In a letter to federal congressional leaders, the Northeast Ohio Regional Sewer District requested the inclusion of sewer and stormwater infrastructure in the next round of COVID stimulus funding.

The funding would allow clean water agencies, who provide critical public health and environmental services, to fill operations revenue losses and ensure continued delivery of services while meeting ongoing regulatory requirements.

Nationwide, the National Association of Clean Water Agencies estimates that public clean water agencies will face a $16.8 billion loss of revenue as a result of the pandemic. Locally, the Sewer District is preparing for a revenue loss of $70 million to $110 million this year.

“One of the most critical public health services is wastewater treatment and stormwater management, and the essential and critical workforce at the Sewer District takes that obligation seriously to serve our customers by protecting public health and environment,” said Sewer District CEO Kyle Dreyfuss-Wells.

All wastewater utilities are expected to meet all regulatory requirements and fulfill their legally-required sewer construction schedules, regardless of the National State of Emergency and economic impact caused by the pandemic.

The Sewer District’s 2020 budget includes more than $260 million in construction work; nearly 60 percent is designated for projects legally required to proceed under Project Clean Lake, a program designed to reduce the amount of raw sewage discharging into the environment during heavy rain storms.
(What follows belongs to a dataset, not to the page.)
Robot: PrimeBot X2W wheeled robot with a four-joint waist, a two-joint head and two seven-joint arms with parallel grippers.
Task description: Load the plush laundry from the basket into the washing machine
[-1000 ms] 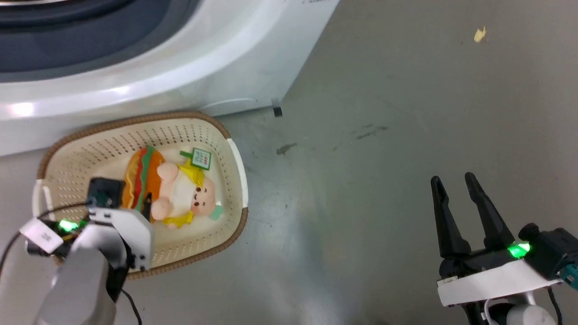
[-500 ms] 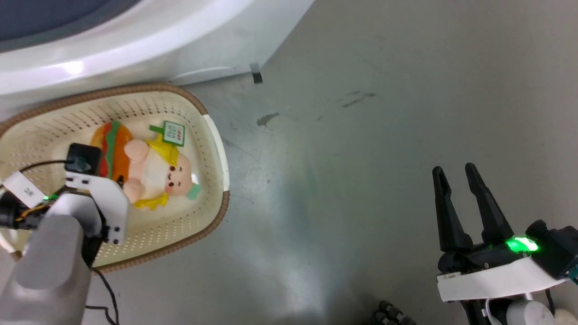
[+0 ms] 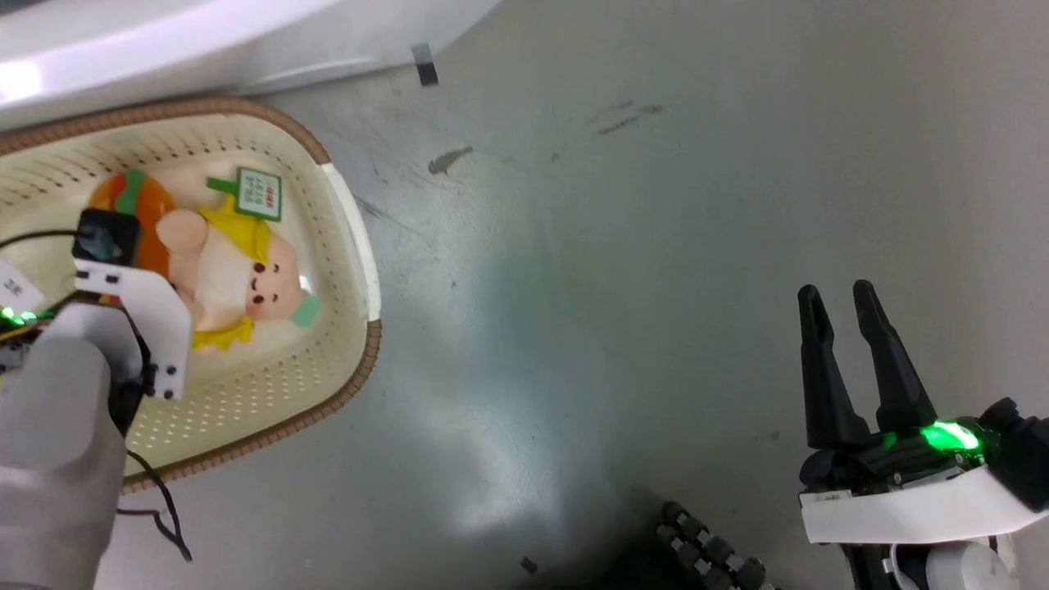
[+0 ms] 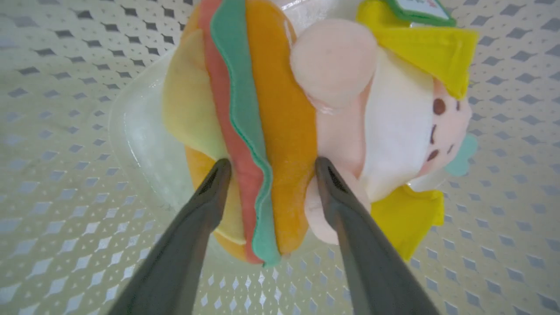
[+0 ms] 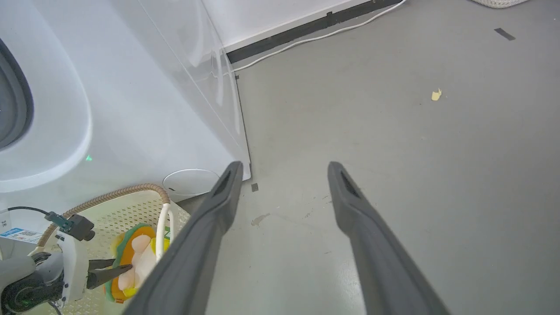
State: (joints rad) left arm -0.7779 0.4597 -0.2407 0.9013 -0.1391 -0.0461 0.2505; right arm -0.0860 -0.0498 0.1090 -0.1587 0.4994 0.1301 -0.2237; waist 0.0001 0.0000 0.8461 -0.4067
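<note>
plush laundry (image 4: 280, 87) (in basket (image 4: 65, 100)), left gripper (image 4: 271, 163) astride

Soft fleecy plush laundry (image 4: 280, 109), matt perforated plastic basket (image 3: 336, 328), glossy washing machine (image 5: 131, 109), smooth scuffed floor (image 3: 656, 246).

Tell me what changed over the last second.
Only the head camera swung: basket and washer slid up-left in view. The toy lies where it was, left pincer open astride its burger half, nothing grasped. Right pincer stays open above the floor.
</note>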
Over 800 communities across the country have similar construction work.

“We’re making tough decisions to reduce costs. For example, we put a hold on discretionary spending and instituted a hiring freeze, and there are some projects that can and will be delayed. This is concerning because these are projects that address long-standing issues, like flooding and erosion, in problem areas,” said Dreyfuss-Wells. “Federal funding would help move these projects forward.”

The letter from the Sewer District to Federal congressional leaders included the following requests:

  • Federal assistance to help water and wastewater utilities maintain services to low-income and struggling households during the pandemic;
  • Federal assistance to help mitigate lost utility revenues due to sharply reduced water demand; and
  • Inclusion of strong funding for all utility providers, regardless of ownership, through established water infrastructure investment programs like the State Revolving Fund (SRF), Water Infrastructure Finance and Innovation Act (WIFIA), and the USDA Rural Development, just to name a few.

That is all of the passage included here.